Be careful with geographic scope tied to “access.” A clause that restricts an employee from working anywhere they had access to confidential information sounds protective, but it sweeps in territory the employee may have had no operational involvement in, and — as with “in any capacity” — invites a rewrite.
Match the time period to the role and the industry. The 12-month duration in Galderma was held reasonable on the facts, but the reasonableness analysis is fact-specific. Five years for a sales rep in a generic industry will not survive; 12 months for a C-suite executive in a high-IP business almost certainly will. Calibrate accordingly.
Build the evidentiary case before you file. This is the single biggest unforced error in Galderma from the plaintiff’s side. The noncompete claim succeeded because the facts mapped cleanly onto the contract and Brenner’s new role. The nonsolicit and confidentiality claims failed in large part because Galderma did not have, or did not present, evidence that anything was actually solicited or actually misused. If you are pursuing a temporary injunction in Texas, the court will hold you to your evidentiary burden on each element of each claim. Forensic evidence that someone accessed files is not the same as evidence that they took or used the files. Plan accordingly.
Do not assume the inevitable disclosure doctrine will save you. Some states allow courts to presume that a former employee in a similar role at a competitor will inevitably disclose trade secrets. Texas does not, and the Galderma court explicitly declined to draw that inference. If your trade secret theory depends on the court inferring misappropriation from the new job alone, you do not have a trade secret claim — at least not in Texas.
Reformation is a feature, not a bug. But do not rely on it. Section 15.51(c) requires Texas courts to reform overbroad noncompetes rather than throw them out. That is mostly good news for employers, but it has limits and drawbacks. A court will narrow your agreement; it will not rewrite it to grant you protections the agreement does not contemplate. If your covenant was overbroad in scope but otherwise reasonable, it will likely be enforced in narrower form. If it was fundamentally unreasonable — no consideration, absurd time period, agreement was not ancillary, etc. — reformation will not save it. Do not rely on the assumption a judge will fix it later.

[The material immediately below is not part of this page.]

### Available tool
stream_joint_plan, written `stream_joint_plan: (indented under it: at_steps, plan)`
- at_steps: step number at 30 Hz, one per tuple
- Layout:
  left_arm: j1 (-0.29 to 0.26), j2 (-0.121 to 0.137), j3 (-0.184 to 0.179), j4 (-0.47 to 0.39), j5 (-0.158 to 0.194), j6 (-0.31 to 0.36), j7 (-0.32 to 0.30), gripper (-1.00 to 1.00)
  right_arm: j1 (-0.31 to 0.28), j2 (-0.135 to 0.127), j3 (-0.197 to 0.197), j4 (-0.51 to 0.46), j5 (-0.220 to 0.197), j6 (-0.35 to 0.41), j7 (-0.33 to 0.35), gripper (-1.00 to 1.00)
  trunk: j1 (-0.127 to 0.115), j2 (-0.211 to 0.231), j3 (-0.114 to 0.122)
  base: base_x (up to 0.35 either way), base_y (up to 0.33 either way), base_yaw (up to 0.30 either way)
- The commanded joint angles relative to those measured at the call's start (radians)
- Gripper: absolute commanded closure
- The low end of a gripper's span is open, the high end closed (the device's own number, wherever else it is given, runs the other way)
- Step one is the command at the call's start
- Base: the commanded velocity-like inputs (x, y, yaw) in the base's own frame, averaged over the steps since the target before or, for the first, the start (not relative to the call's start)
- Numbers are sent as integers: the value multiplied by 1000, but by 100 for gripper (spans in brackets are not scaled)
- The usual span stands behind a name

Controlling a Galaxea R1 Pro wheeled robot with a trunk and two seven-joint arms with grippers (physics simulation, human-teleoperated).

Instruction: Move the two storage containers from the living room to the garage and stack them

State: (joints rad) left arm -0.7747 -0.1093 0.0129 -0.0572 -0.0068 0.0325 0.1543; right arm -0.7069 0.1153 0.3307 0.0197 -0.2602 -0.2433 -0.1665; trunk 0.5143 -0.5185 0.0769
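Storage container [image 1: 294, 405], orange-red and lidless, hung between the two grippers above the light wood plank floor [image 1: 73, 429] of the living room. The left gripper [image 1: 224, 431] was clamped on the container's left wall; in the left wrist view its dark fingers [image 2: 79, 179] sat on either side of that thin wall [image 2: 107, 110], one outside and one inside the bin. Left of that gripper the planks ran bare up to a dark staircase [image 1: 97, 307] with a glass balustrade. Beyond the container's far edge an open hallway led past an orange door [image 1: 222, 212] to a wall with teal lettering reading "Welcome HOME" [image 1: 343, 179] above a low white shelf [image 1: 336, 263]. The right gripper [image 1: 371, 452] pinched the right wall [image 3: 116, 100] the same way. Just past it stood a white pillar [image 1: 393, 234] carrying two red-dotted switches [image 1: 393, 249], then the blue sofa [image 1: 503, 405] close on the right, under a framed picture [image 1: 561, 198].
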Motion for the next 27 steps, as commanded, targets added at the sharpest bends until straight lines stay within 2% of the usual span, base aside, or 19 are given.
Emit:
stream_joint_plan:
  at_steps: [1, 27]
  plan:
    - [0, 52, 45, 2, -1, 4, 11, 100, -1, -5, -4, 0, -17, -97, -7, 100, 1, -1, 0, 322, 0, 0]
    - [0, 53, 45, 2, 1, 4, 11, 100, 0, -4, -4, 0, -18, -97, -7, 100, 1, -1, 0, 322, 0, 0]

The headline from Galderma is that Texas remains a somewhat-noncompete-friendly jurisdiction for properly drafted agreements involving senior executives in defined competitive markets. The fine print is that Texas courts continue to require evidentiary discipline on each claim, will reject inferential leaps on trade secrets, and will rewrite your overbroad provisions whether you like it or not.

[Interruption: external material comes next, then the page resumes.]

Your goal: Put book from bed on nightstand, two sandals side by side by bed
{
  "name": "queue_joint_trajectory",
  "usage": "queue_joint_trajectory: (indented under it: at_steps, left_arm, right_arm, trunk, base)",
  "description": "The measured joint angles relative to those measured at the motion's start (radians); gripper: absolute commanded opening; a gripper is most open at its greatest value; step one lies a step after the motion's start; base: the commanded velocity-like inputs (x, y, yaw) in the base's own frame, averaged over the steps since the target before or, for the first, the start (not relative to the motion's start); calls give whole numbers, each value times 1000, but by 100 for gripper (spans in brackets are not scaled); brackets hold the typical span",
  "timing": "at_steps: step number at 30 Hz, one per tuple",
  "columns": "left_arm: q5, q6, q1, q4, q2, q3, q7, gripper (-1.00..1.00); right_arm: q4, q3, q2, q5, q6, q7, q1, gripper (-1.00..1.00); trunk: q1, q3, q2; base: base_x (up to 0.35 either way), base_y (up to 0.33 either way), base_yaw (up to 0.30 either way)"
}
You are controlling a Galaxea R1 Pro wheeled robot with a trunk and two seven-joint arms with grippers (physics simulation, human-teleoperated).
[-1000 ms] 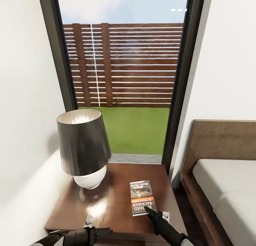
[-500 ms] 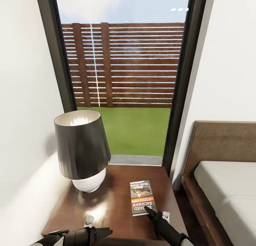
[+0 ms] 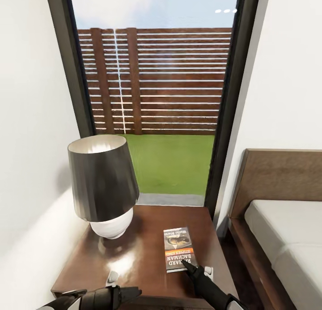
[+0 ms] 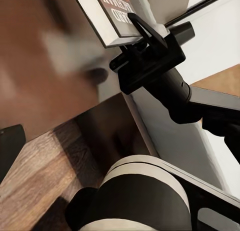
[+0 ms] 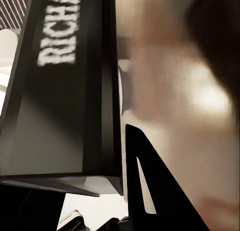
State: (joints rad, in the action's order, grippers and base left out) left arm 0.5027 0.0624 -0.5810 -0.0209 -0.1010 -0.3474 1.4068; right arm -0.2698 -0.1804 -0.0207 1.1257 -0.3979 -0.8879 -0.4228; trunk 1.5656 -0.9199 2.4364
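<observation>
The book (image 3: 179,249) lies flat on the nightstand (image 3: 138,256), toward its right front corner, beside the lamp (image 3: 103,184). The right gripper (image 3: 190,268) sits at the book's near edge, jaws astride it but seemingly slack; the left gripper (image 3: 129,293) hangs at the front edge, state unclear. Placing looks finished; next, withdraw and find the sandals

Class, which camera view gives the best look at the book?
The head view: the whole book lies flat on the nightstand, cover readable. The left wrist view catches one corner with the right claw at it. The right wrist view shows a blurred close-up of the cover's lettering.
</observation>
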Motion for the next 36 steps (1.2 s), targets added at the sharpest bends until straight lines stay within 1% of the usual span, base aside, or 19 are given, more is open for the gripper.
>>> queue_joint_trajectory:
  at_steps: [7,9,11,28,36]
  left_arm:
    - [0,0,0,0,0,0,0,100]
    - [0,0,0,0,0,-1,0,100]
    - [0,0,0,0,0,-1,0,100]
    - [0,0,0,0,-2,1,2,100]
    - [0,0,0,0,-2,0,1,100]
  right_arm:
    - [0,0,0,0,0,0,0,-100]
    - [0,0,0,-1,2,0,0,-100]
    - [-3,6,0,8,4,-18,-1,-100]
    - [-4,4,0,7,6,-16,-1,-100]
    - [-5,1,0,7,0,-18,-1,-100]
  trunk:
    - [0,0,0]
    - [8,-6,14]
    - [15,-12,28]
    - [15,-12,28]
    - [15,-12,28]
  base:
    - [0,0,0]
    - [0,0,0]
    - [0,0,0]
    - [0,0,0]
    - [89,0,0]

If you have not had your form restrictive covenant agreements reviewed in the past few years, or if you are about to roll out a new one in connection with an executive hire, an acquisition, or a sale, this is a good moment to pull them off the shelf and look at them with fresh eyes. The cost of getting it right is modest. The cost of relying on a stale template, learning at a TI hearing that half of it is unenforceable, and having a court rewrite your protection scheme on its own terms is not.